We leave, and this time we take a look at signs along the highway, tied to fences in protest of something or other to do with the coming of Young Life. According to the Uvalde Leader-News they've filed a request for a permit to discharge 60,000 gallons of treated wastewater per day into a tributary of the Sabinal River. The editorial further opines:


One has to wonder why camp management feels compelled to seek the discharge permit when, if those in opposition are correct, a septic system is already in place. And if the current system is no longer viable, why not install a zero-discharge system similar to the ones being used by the majority of other camps - as many as eighty-one - already operating in the area?

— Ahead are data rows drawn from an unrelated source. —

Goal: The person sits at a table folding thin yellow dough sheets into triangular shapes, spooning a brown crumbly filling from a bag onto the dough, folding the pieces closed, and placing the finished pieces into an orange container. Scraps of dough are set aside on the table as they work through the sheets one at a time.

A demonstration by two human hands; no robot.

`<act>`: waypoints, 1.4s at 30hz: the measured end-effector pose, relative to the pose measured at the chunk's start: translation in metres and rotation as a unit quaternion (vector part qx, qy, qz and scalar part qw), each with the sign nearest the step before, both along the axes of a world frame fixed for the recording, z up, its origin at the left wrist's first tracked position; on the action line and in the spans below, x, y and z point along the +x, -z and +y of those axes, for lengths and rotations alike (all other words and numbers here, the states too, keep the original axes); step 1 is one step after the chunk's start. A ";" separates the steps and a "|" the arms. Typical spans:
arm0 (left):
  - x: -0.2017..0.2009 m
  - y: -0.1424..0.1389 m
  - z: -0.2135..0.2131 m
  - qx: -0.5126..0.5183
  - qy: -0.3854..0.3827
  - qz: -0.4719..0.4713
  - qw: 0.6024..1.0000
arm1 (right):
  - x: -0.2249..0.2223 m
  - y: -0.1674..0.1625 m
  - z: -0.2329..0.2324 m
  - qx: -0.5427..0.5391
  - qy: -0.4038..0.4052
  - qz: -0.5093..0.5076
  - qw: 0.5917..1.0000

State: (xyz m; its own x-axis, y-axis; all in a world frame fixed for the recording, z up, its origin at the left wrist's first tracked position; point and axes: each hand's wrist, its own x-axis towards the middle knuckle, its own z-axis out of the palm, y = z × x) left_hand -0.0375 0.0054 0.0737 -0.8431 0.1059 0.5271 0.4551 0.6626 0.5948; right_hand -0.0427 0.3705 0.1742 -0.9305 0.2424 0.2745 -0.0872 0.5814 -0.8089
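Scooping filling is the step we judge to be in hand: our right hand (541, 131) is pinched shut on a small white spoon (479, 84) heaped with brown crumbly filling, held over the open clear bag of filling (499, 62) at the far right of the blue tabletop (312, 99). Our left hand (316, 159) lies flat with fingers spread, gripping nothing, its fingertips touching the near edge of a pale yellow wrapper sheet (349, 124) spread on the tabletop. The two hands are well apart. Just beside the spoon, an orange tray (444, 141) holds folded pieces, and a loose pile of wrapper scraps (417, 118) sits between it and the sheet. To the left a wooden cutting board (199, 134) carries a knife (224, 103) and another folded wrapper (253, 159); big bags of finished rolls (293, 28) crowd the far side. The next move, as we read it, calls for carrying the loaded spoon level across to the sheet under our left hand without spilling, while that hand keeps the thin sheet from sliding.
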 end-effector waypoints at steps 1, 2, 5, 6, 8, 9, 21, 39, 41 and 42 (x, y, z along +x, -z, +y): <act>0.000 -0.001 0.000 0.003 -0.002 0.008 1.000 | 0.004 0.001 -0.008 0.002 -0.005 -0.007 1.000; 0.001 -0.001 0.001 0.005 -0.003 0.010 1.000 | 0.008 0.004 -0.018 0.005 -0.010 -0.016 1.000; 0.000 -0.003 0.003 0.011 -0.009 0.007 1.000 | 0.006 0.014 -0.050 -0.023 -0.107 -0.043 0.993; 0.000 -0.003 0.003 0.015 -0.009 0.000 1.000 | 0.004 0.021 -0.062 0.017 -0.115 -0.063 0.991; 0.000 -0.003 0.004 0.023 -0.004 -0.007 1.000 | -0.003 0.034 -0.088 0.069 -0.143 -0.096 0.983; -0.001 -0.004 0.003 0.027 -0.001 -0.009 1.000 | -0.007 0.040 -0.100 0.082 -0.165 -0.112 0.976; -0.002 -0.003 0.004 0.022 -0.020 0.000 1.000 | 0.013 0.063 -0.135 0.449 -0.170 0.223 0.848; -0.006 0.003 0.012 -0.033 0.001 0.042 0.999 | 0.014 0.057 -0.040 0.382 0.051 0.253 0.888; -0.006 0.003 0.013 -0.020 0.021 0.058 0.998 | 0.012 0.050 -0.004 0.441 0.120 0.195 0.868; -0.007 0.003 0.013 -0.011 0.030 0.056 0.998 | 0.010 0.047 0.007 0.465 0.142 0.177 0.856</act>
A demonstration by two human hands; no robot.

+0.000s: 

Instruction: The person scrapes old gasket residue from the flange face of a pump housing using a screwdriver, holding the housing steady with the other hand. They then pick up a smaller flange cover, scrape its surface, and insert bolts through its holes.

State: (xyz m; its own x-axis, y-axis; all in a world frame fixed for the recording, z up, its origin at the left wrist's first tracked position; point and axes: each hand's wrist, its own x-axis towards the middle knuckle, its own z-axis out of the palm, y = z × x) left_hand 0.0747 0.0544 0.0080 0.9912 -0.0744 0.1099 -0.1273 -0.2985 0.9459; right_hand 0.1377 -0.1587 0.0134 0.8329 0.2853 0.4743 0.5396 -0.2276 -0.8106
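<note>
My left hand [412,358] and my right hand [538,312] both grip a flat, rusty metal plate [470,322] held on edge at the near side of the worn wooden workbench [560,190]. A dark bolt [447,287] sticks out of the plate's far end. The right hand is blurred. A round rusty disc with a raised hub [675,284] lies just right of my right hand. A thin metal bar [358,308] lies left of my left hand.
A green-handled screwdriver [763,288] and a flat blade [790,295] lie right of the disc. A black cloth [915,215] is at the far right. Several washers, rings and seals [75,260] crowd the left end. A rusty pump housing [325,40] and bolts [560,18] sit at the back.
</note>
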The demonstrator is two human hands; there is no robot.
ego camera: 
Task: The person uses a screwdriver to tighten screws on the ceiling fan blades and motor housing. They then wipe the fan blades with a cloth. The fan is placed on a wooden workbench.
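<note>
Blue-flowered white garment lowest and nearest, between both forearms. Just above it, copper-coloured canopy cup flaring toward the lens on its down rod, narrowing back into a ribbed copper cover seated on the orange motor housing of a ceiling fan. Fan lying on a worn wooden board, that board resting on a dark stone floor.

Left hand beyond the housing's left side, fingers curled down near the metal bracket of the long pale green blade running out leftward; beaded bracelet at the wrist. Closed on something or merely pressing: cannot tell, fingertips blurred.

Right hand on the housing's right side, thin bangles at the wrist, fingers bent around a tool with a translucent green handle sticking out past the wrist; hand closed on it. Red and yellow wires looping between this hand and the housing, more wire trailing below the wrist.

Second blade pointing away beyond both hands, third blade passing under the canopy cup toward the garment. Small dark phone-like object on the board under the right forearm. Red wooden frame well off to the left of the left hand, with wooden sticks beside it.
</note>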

These are questions being posed by Utopia land owner Greg Walton, other community members and a long list of stakeholders that includes the Nueces River Authority, Texas Parks and Wildlife Department, the Friends of Lost Maples, the Bandera Canyonlands Alliance, Keep Utopia Beautiful and Hill Country Alliance, per Save our Sabinal.

Anne Rogers Harrison, Water Quality Program leader with TPWD, detailed in a letter to TCEQ last month reasons to reject the discharge permit. She included the fact that rapid development of the Hill Country requires increased vigilance of the region's rivers to avoid polluting them.

Also, the Nueces River Authority maintains there were five wastewater permits in the Upper Nueces River, of which Lone Hollow and the Sabinal are part of, none of which allowed for the discharge of wastewater into the streams of the Nueces headwaters. Instead the entities are using wastewater effluent for irrigation.



We saw a lot of the Sabinal river during our visit to Lone Hollow. The water is crystal clear and looks clean enough to drink.

I really don't know what else I can say.